[ILUG] Enda Kenny and Patents
kevin+dated+1090004921.0550d9 at ie.suberic.net
Sun Jul 11 20:08:33 IST 2004
On Sun, Jul 11, 2004 at 06:25:32PM +0100, Paul Jakma wrote:
> On Sun, 11 Jul 2004, kevin lyda wrote:
> > the concept of a patent is to give inventors a short-term monopoly to
> > recoup their research and development efforts.
> Right, and why shouldn't that apply to software "innovations" too?
i was defining patents to a person who claimed he was not an expert in
the field. it would seem wise when talking to a "layman" to define the
terms being discussed.
> > none of those are patented.
> Which says nothing of the argument against software patents.
actually, yes it does. my point is that the software industry has
progressed quite well w/o patents.
> > therefore, the most compelling argument against software patents is
> > that they are not required.
> not really.
um, yes it is.
patents exist as a tool for governments to encourage innovation. if
innovation is already occuring in a field w/o patents, then the tool
is not required.
the argument that pro-software patent people make is that software
patents are required for innovation. that argument is demostrably
> Preventing competition is fundamental to the concept of patents,
> hence that property of itself is not an argument against them.
uh, you're not getting the point. yes, a patent is a gov't granted
monopoly. however it is granted with the goal of encouraging innovation.
however the software field was already generating a huge amount of
innovation before software patents even existed.
> But the innovations you have cited were all developed in the public
> sector and hence not subject to competitive pressure anyway, or not
> exactly patentable (word processor would be hard to patent) or
> actually *were* patented (ie the spreadsheet, see
> http://en.wikipedia.org/wiki/Spreadsheet, indeed that helped set
> precedent for software patents).
uh, no. the link you point out has a few flaws. first, the credited
inventor of the spreadsheet is not the person who got the patent - all
the way back in 1961. second, visicalc came a while after that patent
expired. i doubt visicalc's creator even knew about the patent.
> > patents are a useful tool in other industries.
> Why wouldnt they be useful in the software industry then?
they demonstrably have not been. we coulf go into long, technical
discussions as to why, however the request was for a letter describing
the issue for a layman. the links already presented go into much
further detail - and i suspect a few minutes into those links enda
kenny's eyes would glaze over and he'd move onto more important issues.
> That's an argument for state funding of innovation in software.
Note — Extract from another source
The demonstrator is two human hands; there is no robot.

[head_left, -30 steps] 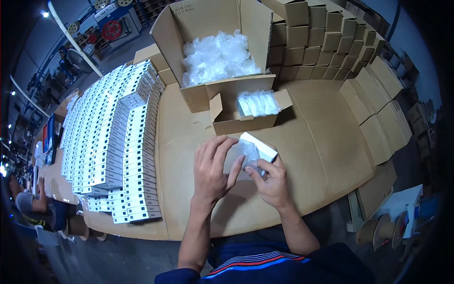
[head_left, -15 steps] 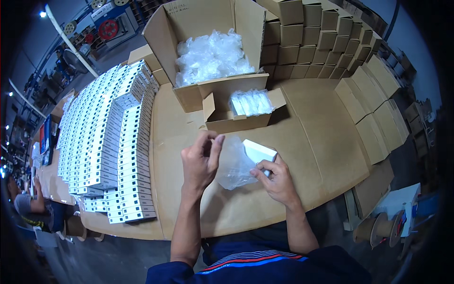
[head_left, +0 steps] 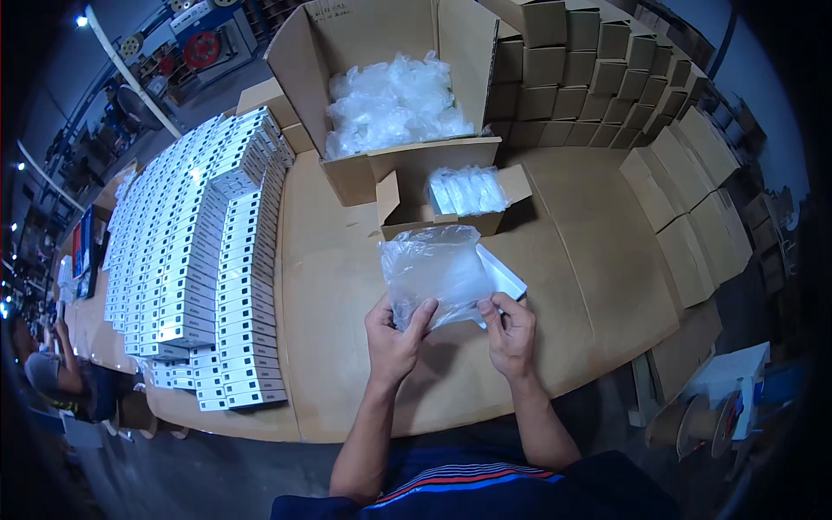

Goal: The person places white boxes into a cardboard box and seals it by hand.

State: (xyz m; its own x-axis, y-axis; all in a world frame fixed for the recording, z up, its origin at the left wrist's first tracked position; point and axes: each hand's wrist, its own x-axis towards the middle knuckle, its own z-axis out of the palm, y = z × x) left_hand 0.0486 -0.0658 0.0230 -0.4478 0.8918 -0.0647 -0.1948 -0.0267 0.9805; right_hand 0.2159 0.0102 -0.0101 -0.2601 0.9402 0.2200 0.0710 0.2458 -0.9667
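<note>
Here's the left hand (head_left: 394,342), thumb in front, fingers tucked behind, closed on the bag's (head_left: 433,269) lower left edge, likely to keep that thin film spread flat. The right hand (head_left: 510,338) pinches tight at the white box's (head_left: 504,274) near end, seemingly steadying it against the film; the box sits behind the bag's right side, whether inside I can't tell, all just nearer than the small carton (head_left: 516,184), handily close.

At the bottom of the frame, a navy shirt (head_left: 520,501) is showing white, red and blue stripes (head_left: 468,476).
</note>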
Never
> going to fly in the 1st world :). The whole point of patents is to
> make investment in R&D attractive to the /private/ sector, and not
> have to have state funding.
first all that funding WAS from the 1st world. second i was describing
the ways gov't has benefited the software industry in a positive way. i
wasn't saying it should continue, i was merely pointing out that not all
government interaction with the software industry is unwelcome - just
> Universities, especially in US, make a lot of money by way of the
> patent system, either by direct patent licensing or by spinning off
> successful research into commercial entities or by acting as "R&D for
> hire" for private sector interests (who then reap the rewards of
> patent licencing if the R&D is successful).
again, that's a recent phenomenon.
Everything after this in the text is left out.